◆ EXERCISE REQUIREMENTS: Return exactly the lines of the records below, starting at the line that contains "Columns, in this" and ending at the line that contains "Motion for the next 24", with both of those lines kept.

[EXERCISE DATA]

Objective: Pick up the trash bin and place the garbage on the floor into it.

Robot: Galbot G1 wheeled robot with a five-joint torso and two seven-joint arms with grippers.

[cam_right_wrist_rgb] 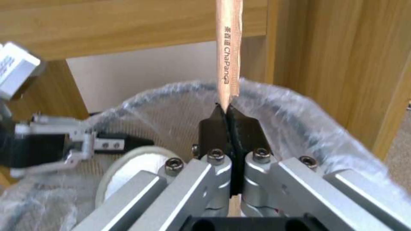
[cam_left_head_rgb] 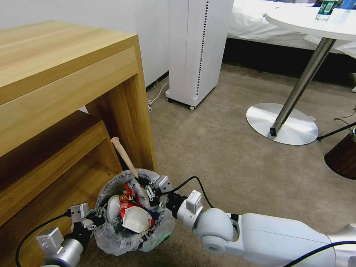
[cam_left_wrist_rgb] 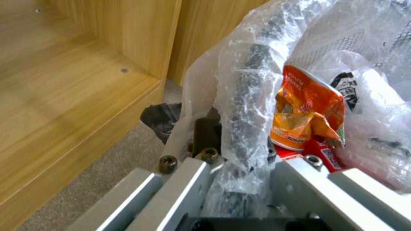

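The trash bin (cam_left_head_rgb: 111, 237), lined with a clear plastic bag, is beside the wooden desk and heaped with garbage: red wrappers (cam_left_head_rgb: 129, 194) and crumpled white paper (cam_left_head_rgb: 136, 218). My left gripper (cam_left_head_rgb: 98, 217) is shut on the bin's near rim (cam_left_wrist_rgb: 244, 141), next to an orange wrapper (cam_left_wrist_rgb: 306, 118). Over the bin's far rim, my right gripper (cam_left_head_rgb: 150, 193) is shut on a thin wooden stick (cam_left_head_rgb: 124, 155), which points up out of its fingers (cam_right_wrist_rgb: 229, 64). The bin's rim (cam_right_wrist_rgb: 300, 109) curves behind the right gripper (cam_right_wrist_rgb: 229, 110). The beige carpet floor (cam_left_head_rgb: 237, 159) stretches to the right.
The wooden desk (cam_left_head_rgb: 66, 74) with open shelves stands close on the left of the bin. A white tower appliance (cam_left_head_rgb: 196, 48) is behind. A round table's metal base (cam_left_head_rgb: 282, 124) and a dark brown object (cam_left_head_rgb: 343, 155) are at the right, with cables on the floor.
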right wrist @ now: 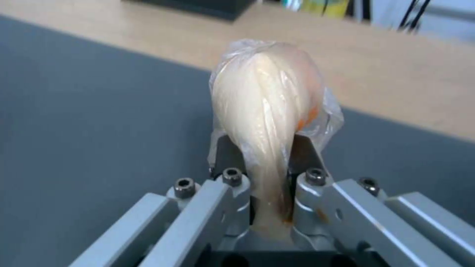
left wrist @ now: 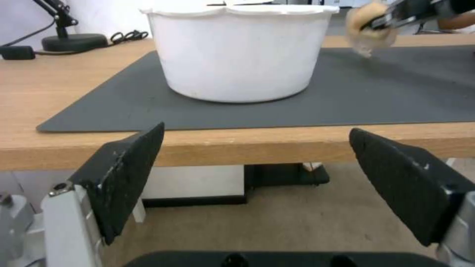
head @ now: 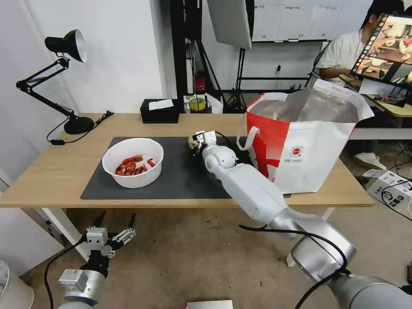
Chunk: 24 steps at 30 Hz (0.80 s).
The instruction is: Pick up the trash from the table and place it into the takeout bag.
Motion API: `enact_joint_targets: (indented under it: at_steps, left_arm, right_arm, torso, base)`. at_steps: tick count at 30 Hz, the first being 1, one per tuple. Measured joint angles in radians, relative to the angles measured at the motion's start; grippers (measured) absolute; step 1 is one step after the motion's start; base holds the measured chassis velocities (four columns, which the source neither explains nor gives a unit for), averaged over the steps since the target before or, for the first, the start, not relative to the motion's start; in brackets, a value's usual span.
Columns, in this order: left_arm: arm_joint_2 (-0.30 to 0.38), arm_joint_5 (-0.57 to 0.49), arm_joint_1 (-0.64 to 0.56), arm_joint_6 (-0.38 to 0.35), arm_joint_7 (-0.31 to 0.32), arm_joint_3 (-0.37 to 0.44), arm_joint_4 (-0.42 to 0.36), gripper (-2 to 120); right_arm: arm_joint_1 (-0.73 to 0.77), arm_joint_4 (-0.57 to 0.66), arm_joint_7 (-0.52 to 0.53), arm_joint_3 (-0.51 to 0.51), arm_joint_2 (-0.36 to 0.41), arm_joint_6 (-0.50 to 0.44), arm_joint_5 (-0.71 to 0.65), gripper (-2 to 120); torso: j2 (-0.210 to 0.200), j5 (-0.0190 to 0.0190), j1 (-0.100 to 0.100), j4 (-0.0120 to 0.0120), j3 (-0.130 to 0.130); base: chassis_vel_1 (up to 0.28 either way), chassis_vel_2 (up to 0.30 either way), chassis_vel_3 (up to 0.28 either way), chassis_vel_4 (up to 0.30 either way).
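My right gripper (head: pixel 195 143) is shut on the beige round ball (head: pixel 192 142), low over the dark grey mat (head: pixel 180 171) on the table (head: pixel 56 171). I cannot tell whether the ball touches the mat. In the right wrist view the ball (right wrist: pixel 267 107), wrapped in thin clear film, is squeezed narrow by the right gripper (right wrist: pixel 265 148). The white bowl of red crayfish shells (head: pixel 133 162) stands on the mat's left part. The red-and-white takeout bag (head: pixel 304 137) stands open at the table's right end. My left gripper (head: pixel 116 223) hangs open below the table's front edge, facing the bowl (left wrist: pixel 237 48).
A black desk lamp (head: pixel 68 47) stands at the table's far left corner, with its cable trailing on the wood. A black tissue box (head: pixel 159 110) sits at the back edge, with a tape roll (head: pixel 197 104) behind it. The table's front edge (left wrist: pixel 237 148) runs just ahead of my left fingers (left wrist: pixel 124 178).
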<state>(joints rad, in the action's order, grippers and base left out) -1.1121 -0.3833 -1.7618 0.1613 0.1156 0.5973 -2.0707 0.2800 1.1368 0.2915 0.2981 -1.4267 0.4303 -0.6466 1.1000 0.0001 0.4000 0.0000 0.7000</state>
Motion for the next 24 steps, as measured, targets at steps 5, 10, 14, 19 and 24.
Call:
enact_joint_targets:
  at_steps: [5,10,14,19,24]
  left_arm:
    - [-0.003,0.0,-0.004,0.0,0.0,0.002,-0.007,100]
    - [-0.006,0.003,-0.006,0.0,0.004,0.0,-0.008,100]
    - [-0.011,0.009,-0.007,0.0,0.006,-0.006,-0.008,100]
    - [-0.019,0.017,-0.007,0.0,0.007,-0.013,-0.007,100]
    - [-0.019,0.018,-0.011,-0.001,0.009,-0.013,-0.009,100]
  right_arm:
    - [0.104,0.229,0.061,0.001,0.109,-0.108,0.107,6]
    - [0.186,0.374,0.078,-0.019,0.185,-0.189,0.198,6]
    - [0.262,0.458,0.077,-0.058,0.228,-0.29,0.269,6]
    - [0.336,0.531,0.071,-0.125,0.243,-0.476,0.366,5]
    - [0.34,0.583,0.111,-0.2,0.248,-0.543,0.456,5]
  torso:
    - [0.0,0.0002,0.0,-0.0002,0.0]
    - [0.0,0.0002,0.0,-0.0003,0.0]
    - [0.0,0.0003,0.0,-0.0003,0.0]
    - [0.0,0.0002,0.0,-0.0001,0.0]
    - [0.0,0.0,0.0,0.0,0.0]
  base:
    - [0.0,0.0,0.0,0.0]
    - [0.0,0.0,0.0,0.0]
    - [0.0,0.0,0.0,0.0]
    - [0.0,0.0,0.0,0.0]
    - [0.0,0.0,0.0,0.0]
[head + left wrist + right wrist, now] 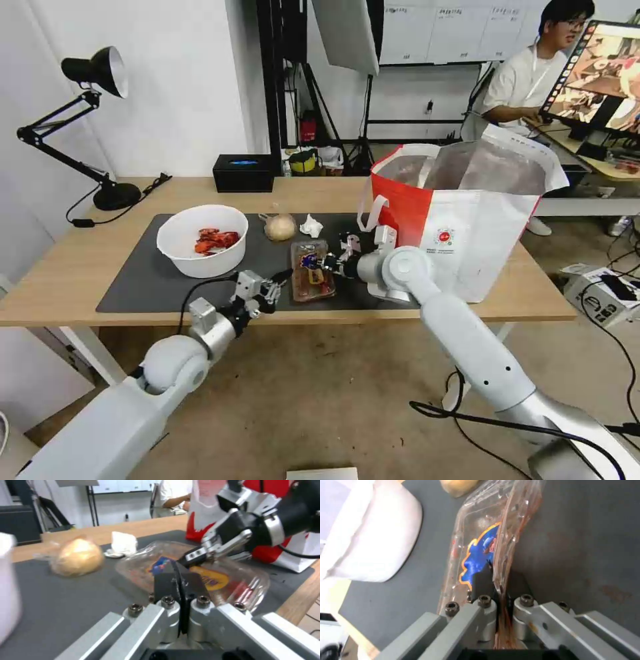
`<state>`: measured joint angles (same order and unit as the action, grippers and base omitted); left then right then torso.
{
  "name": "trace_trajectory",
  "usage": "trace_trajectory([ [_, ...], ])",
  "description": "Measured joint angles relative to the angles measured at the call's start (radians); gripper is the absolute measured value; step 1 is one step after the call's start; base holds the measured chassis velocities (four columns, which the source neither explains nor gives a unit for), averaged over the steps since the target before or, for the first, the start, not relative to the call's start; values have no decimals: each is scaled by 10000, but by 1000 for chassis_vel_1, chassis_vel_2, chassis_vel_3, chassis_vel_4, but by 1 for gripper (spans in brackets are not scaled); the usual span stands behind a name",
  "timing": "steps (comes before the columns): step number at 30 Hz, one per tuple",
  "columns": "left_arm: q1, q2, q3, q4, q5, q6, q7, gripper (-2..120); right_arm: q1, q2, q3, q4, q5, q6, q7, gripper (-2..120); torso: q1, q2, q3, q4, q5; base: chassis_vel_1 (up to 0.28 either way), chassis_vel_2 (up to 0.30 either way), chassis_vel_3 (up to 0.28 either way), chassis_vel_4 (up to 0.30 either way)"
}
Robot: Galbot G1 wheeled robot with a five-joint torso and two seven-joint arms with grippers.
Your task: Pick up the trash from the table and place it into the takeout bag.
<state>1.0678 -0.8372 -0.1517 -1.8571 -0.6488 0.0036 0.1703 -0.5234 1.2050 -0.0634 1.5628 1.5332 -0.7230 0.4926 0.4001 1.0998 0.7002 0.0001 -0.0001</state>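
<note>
**Ann:** Trash was all on the table (pixel 80 267) at that moment, none visibly in the takeout bag (pixel 467 220). By my read, the job had barely started.

**Bo:** Agreed. The right gripper (pixel 498 580) had its fingers pinched shut on the edge of the clear plastic tray (pixel 311 270), the thin rim sandwiched between the pads. The tray sat on the dark mat (pixel 133 280), just left of the bag, one side seeming tipped up off the mat in the right wrist view.

**Ann:** And the left gripper (pixel 279 285)?

**Bo:** It hovered near the tray's left side, fingers closed together with nothing between them, as the left wrist view showed.

**Ann:** What was left, then?

**Bo:** Everything, I'd judge. The white bowl (pixel 202 240) with red shell scraps stood at the mat's left, the small clear bag (pixel 280 227) with its beige lump lay behind the tray, and the crumpled tissue (pixel 311 225) sat just beside that.

**Ann:** How did the tray look?

**Bo:** Flimsy and see-through, with a blue-and-orange sticker and reddish smears of food inside. The bag stood upright with its mouth wide open, foil lining showing.
</note>
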Motion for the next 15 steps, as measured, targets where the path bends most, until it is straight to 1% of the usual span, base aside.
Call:
trace_trajectory([
  [2,454,145,-462,-148,-32,-198,-3,0,-90,-93,47,232,-6,0,-130,0,0,0,-1,-1,0,0,0,0,0],
  [6,740,211,-700,-267,-64,-267,5,0,-136,-141,75,377,-67,1,-234,0,0,0,-1,0,-1,0,0,0,0],
  [8,1179,280,-1024,-450,-77,-370,29,0,-224,-228,126,696,-365,20,-645,0,-1,0,-2,-1,1,0,0,0,0],
  [10,1306,280,-1123,-493,-77,-399,28,0,-248,-249,164,829,-415,34,-761,0,0,0,-2,-1,0,0,0,0,0],
  [11,1536,276,-1325,-582,-74,-443,26,0,-275,-271,249,1094,-467,104,-970,0,-1,1,-2,-1,0,0,0,0,0],
  [12,1745,263,-1504,-669,-72,-465,19,3,-279,-291,320,1307,-521,208,-1158,0,-1,1,-2,-1,0,0,0,0,0],
  [13,1745,263,-1504,-669,-72,-465,19,3,-279,-291,320,1307,-521,208,-1158,0,-1,1,-2,-1,0,0,0,0,0],
  [15,2107,255,-1827,-807,-75,-484,4,12,-275,-343,441,1704,-649,509,-1499,0,-1,1,-2,-1,1,0,0,0,0],
])
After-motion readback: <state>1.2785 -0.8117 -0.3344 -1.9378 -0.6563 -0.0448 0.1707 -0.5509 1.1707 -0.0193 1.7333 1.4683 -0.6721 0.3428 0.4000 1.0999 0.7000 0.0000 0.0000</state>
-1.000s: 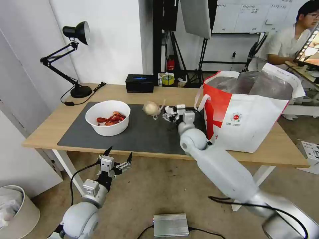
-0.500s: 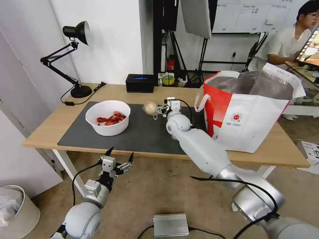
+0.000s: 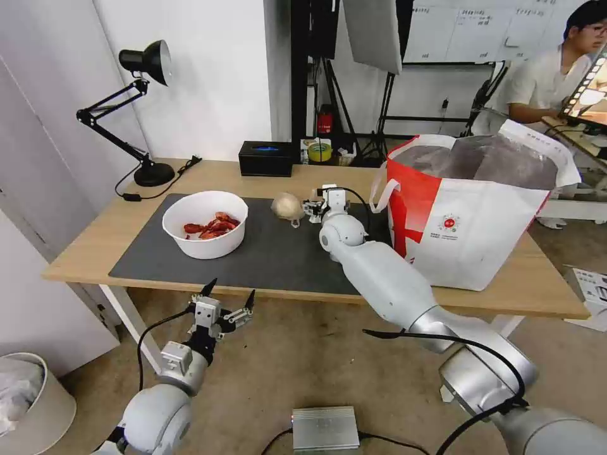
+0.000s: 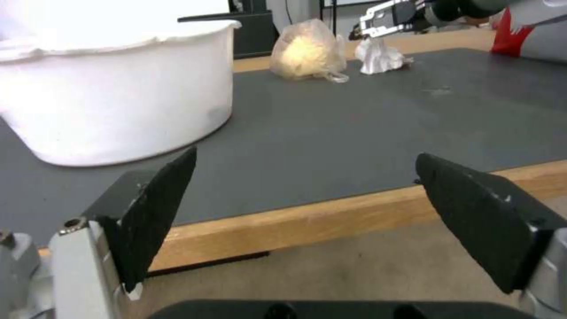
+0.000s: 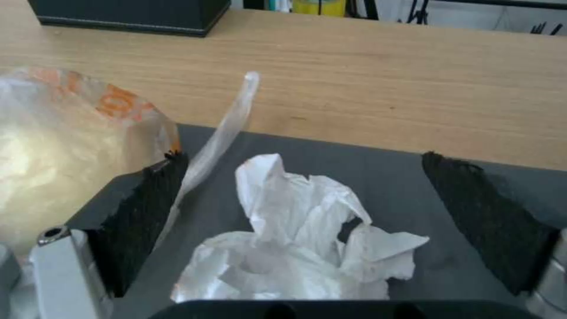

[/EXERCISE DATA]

◆ OUTPUT FOR THIS EXERCISE:
Columns, in this order: left_arm: arm_joint_2 (-0.30 to 0.38), arm_joint_5 (-0.57 to 0.49), arm_joint_1 (-0.64 to 0.56), arm_joint_6 (-0.38 to 0.35), arm_joint_7 (-0.31 to 0.32), arm_joint_3 (-0.37 to 0.44), arm_joint_4 (-0.42 to 0.36), gripper (-2 to 120); right_arm: arm_joint_1 (-0.73 to 0.77), arm_joint_4 (-0.57 to 0.66), arm_joint_7 (-0.52 to 0.53), arm_joint_3 (-0.51 to 0.51), arm_joint_2 (-0.36 to 0.41), arm_joint_6 (-0.50 to 0.44), arm_joint_5 (-0.71 to 0.65), gripper (-2 to 120); torso: j2 (-0.210 to 0.200), j5 (-0.0190 to 0.0190), j1 (-0.100 to 0.100), j4 (-0.0120 to 0.0120), j3 (-0.130 to 0.130); base: chassis_vel_1 (up to 0.28 either way), chassis_vel_2 (up to 0.30 either way), chassis_vel_3 (up to 0.28 either way), chassis_vel_4 (up to 0.30 either way).
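My right gripper (head: pixel 195 143) is shut on the beige round ball (head: pixel 192 142), low over the dark grey mat (head: pixel 180 171) on the table (head: pixel 56 171). I cannot tell whether the ball touches the mat. In the right wrist view the ball (right wrist: pixel 267 107), wrapped in thin clear film, is squeezed narrow by the right gripper (right wrist: pixel 265 148). The white bowl of red crayfish shells (head: pixel 133 162) stands on the mat's left part. The red-and-white takeout bag (head: pixel 304 137) stands open at the table's right end. My left gripper (head: pixel 116 223) hangs open below the table's front edge, facing the bowl (left wrist: pixel 237 48).
A black desk lamp (head: pixel 68 47) stands at the table's far left corner, with its cable trailing on the wood. A black tissue box (head: pixel 159 110) sits at the back edge, with a tape roll (head: pixel 197 104) behind it. The table's front edge (left wrist: pixel 237 148) runs just ahead of my left fingers (left wrist: pixel 124 178).
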<state>(joints rad, in the action's order, grippers and base left out) -1.1121 -0.3833 -1.7618 0.1613 0.1156 0.5973 -2.0707 0.2800 1.1368 0.2915 0.2981 -1.4267 0.4303 -0.6466 1.1000 0.0001 0.4000 0.0000 0.7000</state>
Motion for the next 24 steps, as measured, targets at steps 5, 10, 14, 19 and 24.

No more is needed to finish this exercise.